ACTIVITY: Word for word, transcribe the lines below and drop the pictures.

##### MATERIAL PROVIDED #####

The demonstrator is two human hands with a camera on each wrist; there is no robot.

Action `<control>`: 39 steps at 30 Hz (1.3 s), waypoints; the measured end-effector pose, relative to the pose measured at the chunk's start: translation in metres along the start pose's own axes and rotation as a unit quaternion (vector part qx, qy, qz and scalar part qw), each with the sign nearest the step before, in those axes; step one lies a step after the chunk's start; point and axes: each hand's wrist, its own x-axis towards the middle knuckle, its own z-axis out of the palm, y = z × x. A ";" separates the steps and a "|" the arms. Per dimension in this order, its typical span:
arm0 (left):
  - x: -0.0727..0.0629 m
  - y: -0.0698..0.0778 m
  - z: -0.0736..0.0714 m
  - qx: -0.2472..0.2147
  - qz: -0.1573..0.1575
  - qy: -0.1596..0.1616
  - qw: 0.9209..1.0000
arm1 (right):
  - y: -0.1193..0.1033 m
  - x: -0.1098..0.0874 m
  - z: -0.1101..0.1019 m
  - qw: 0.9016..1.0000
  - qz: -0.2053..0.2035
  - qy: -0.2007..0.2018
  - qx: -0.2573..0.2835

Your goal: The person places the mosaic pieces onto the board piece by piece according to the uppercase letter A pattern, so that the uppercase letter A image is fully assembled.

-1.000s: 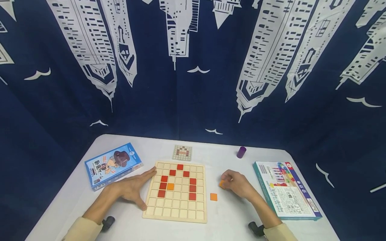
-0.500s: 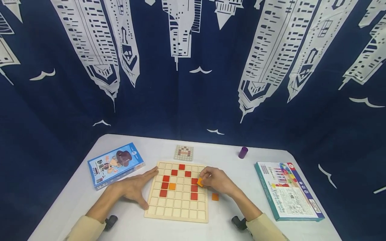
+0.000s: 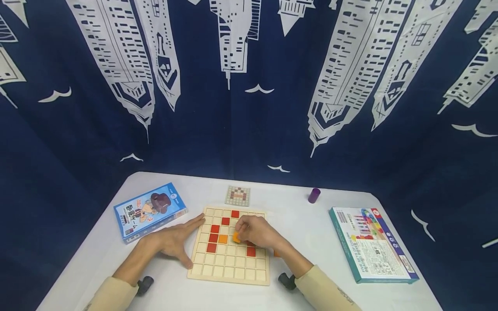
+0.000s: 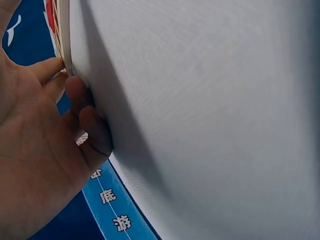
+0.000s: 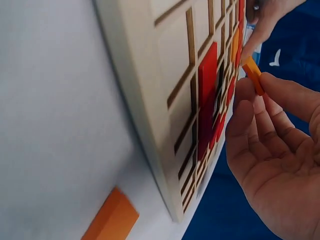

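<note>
A pale wooden grid board (image 3: 228, 273) lies on the white table, with several red square tiles (image 3: 213, 238) and an orange tile (image 3: 222, 239) set in its cells. My left hand (image 3: 171, 242) spreads thumb and fingers along the board's left edge, touching it. Over the middle of the board, my right hand (image 3: 258, 231) pinches a second orange tile (image 5: 253, 75) between thumb and fingertips, tilted and close above the cells. That hand covers some red tiles on the right side. Another orange tile (image 5: 111, 220) lies on the table right of the board, partly behind the right forearm in the head view.
Behind the board lies a small card (image 3: 237, 196) printed with a grid pattern. A blue game box (image 3: 149, 211) sits at left, and a white and teal box (image 3: 373, 246) at right. Towards the back right stands a purple cylinder (image 3: 314, 195). A dark blue curtain hangs behind.
My right hand has carried the pinched orange tile leftward, from the table right of the board to above its middle. The left hand stays at the board's left edge.
</note>
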 end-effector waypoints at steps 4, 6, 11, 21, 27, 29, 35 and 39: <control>0.001 0.000 0.000 -0.005 -0.006 0.001 1.000 | -0.003 0.005 0.007 1.000 -0.005 -0.009 -0.024; 0.002 0.000 0.000 -0.007 -0.007 0.002 1.000 | -0.005 0.007 0.010 0.999 -0.007 -0.010 -0.034; 0.003 0.000 0.001 -0.010 -0.009 0.002 1.000 | -0.008 0.008 0.013 0.998 -0.010 -0.008 -0.057; 0.003 0.000 0.000 -0.005 -0.004 0.005 1.000 | -0.009 0.011 0.014 0.997 -0.008 0.006 -0.080; 0.003 0.001 0.000 -0.006 -0.001 0.004 1.000 | -0.009 0.011 0.017 0.996 -0.006 0.010 -0.092; 0.003 0.000 0.001 -0.007 0.000 0.003 1.000 | -0.009 0.010 0.018 0.995 -0.006 0.011 -0.095; 0.002 0.000 0.000 -0.009 0.004 0.000 1.000 | -0.008 0.013 0.019 0.994 -0.006 0.013 -0.108; 0.002 0.000 0.000 -0.007 0.002 0.002 1.000 | -0.006 0.012 0.017 0.994 -0.006 0.012 -0.107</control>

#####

OUTPUT FOR THIS EXERCISE:
The demonstrator is two human hands with a camera on each wrist; there is no robot.

Action `<control>`: 39 steps at 30 Hz (1.3 s), waypoints; the measured end-effector pose, relative to the pose measured at the chunk's start: translation in metres along the start pose's own axes and rotation as a unit quaternion (vector part qx, qy, qz and scalar part qw), each with the sign nearest the step before, in those axes; step one lies a step after the chunk's start; point and axes: each hand's wrist, its own x-axis towards the middle knuckle, its own z-axis out of the palm, y = z × x. A ";" separates the steps and a "|" the arms. Per dimension in this order, its typical span:
arm0 (left):
  - x: -0.0727..0.0629 m
  - y: -0.0698..0.0778 m
  - z: -0.0736..0.0714 m
  - qx: -0.2472..0.2147
  - qz: -0.1573..0.1575
  - qy: -0.1596..0.1616
  - qw: 0.9209..1.0000
arm1 (right):
  - y: -0.1193..0.1033 m
  - x: -0.1098..0.0874 m
  - z: -0.1101..0.1019 m
  - qw: 0.9016..1.0000
  - qz: -0.2053..0.2035
  - qy: -0.2007..0.2018
  - qx: -0.2573..0.2835

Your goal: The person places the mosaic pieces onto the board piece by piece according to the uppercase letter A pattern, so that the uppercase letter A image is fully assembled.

-1.000s: 
-0.500s: 
+0.000s: 
+0.000s: 
+0.000s: 

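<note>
A pale wooden grid board (image 3: 228, 273) lies on the white table, with several red square tiles (image 3: 213, 238) and an orange tile (image 3: 222, 239) set in its cells. My left hand (image 3: 171, 242) spreads thumb and fingers along the board's left edge, touching it. Over the middle of the board, my right hand (image 3: 258, 231) pinches a second orange tile (image 5: 253, 75) between thumb and fingertips, tilted and close above the cells. That hand covers some red tiles on the right side. Another orange tile (image 5: 111, 220) lies on the table right of the board, partly behind the right forearm in the head view.
Behind the board lies a small card (image 3: 237, 196) printed with a grid pattern. A blue game box (image 3: 149, 211) sits at left, and a white and teal box (image 3: 373, 246) at right. Towards the back right stands a purple cylinder (image 3: 314, 195). A dark blue curtain hangs behind.
My right hand has carried the pinched orange tile leftward, from the table right of the board to above its middle. The left hand stays at the board's left edge.
</note>
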 end-effector waypoints at steps 4, 6, 11, 21, 27, 29, 35 and 39: <control>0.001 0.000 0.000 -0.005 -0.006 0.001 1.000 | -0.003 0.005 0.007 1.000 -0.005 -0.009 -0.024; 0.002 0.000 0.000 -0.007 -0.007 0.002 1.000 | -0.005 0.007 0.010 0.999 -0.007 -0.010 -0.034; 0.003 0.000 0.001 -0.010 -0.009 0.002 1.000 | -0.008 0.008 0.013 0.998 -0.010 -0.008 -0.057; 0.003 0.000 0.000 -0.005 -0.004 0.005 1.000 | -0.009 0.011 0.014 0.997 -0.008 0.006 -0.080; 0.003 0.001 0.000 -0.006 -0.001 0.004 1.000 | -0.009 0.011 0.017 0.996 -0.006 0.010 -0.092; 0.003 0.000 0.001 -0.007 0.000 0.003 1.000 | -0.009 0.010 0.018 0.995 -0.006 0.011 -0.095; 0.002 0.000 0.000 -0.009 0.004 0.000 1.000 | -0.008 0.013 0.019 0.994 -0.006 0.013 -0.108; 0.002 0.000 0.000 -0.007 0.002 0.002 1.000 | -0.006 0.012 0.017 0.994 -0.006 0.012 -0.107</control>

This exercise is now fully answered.